One is more likely to get a title-able dog from titled parents than untitled parents, but it's far from guaranteed. Titled dogs produce pups who are lacking in the character needed to title. Happens all the time. 

My concern isn't so much the lack of titles as it is the age. 12 months is a young teenager in dog terms. His adult structure and size cannot be evaluated. His adult health cannot be evaluated. And most importantly, his adult temperament cannot be evaluated. Many personality characteristics do not come out until a dog reaches maturity.. territoriality, defense, suspicion of strangers, aggression, dominance, etc... This is especially true of males even moreso than females as they mature slower. What may be a sweet, loveable, laid back dog now as a juvenile may become a very different dog when he grows up. Or he may not. You don't know because he isn't yet old enough to fully express his genetic temperament.

IMO, breeding is risky enough as it is when breeding dogs who are full adults, where the finished product can be evaluated. To risk breeding a dog who's personality is still severely underdeveloped because of age leaves far too much to guessing.


----------



## WiscTiger (Sep 25, 2002)

Chris, I didn't go searching for website. Sorry OP, Chris knows her stuff on the breeding and there are a lot of breeders who wouldn't breed a female at 1 year of age. The gal isn't really done developing and they are going to strain her boy with carrying puppies. This is like a 10 - 13 year old girl having a baby.


----------



## Chris Wild (Dec 14, 2001)

I didn't go searching for a website either. Russ mentioned in his first post that one of the sires is only 12mo.









In this case the dog is the male, so less risk than breeding an immature female from the physical standpoint. But the lack of full development due to age holds true regardless of gender of the dog. A 12mo is still a baby.


----------



## WiscTiger (Sep 25, 2002)

Not I really feel dumb.. More coffee for me.


----------



## RussUK (Jun 24, 2007)

thanks chris, you sound like you know your stuff for sure, do you mind if i send you a private message?


----------



## Chris Wild (Dec 14, 2001)

Russ,

Sure. PM away!


----------



## Deejays_Owner (Oct 5, 2005)

Russ

The male is "Hips screened (excellent) - Haemophilia clear", ask David if this is an accidental breeding or planned.

He does post a lot on the Database Board, and very active in the GSD World.


----------



## Vinnie (Sep 4, 2001)

> Originally Posted By: Deejays_Owner.... if this is an accidental breeding or planned.....


I don't know if it would matter *to me* if it were a planned breeding or an accidental. That doesn't change the age of the sire at the time of breeding.

I think I'd listen to what Chris is saying.


----------



## Deejays_Owner (Oct 5, 2005)

But if its a planned breeding, I would run from all 3!!

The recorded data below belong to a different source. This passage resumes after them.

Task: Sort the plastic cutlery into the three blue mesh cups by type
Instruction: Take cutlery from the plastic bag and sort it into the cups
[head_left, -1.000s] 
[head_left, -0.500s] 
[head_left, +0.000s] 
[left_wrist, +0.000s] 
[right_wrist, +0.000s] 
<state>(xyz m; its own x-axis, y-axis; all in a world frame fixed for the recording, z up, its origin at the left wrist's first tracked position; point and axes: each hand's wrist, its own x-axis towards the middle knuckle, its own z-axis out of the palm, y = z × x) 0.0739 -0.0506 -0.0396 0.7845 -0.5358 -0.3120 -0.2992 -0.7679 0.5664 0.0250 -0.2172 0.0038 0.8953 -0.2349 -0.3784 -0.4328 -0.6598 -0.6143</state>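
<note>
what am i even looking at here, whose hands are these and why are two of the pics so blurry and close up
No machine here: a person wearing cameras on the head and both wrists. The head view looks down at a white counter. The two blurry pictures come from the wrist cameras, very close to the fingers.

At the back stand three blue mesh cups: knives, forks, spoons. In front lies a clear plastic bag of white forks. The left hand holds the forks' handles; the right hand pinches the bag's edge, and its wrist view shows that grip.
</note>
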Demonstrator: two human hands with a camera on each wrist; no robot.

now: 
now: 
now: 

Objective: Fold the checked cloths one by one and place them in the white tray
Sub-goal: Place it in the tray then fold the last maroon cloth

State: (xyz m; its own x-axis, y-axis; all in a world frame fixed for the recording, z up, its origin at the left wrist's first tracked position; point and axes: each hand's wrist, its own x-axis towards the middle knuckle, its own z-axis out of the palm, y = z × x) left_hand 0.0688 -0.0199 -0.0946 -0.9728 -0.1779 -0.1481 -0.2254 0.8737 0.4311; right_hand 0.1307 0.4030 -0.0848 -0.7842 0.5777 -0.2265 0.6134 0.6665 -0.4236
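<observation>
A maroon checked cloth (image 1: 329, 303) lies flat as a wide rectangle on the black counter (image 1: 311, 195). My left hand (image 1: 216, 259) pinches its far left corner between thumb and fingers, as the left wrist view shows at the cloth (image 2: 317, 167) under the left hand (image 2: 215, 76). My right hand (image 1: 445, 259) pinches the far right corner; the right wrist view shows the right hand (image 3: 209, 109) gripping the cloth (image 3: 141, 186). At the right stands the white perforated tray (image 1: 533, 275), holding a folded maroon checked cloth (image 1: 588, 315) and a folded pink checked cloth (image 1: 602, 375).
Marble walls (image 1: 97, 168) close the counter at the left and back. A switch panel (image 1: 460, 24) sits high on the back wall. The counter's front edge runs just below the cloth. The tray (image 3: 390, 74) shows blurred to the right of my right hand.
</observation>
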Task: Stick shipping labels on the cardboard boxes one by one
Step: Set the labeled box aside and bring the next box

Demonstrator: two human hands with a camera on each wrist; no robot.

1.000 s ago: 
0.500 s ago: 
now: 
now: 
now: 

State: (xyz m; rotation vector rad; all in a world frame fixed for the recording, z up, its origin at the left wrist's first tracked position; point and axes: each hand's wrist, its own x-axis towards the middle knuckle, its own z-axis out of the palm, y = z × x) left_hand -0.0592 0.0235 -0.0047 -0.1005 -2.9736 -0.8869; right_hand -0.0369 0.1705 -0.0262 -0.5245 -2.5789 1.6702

I'm hoping its an accidental breeding, he is in no way a BYB, and does Title his dogs.
And accidental breeding can happen to the best breeder. 
Then you can go for one of the other litter.
But it would be nice to know, don't you think?


----------



## Chris Wild (Dec 14, 2001)

> Originally Posted By: Deejays_OwnerBut if its a planned breeding, I would run from all 3!!
> 
> I'm hoping its an accidental breeding, he is in no way a BYB, and does Title his dogs.
> And accidental breeding can happen to the best breeder.
> ...


LOL.. I agree Brian.


----------



## Vinnie (Sep 4, 2001)

> Originally Posted By: Deejays_OwnerBut if its a planned breeding, I would run from all 3!!
> 
> I'm hoping its an accidental breeding, he is in no way a BYB, and does Title his dogs.
> And accidental breeding can happen to the best breeder.
> ...


LOL, It’s good you explained your thought because I honestly didn’t think of it that way but you do have a good point. I guess you’d first have to assume the breeder would be honest with you when asking that question. 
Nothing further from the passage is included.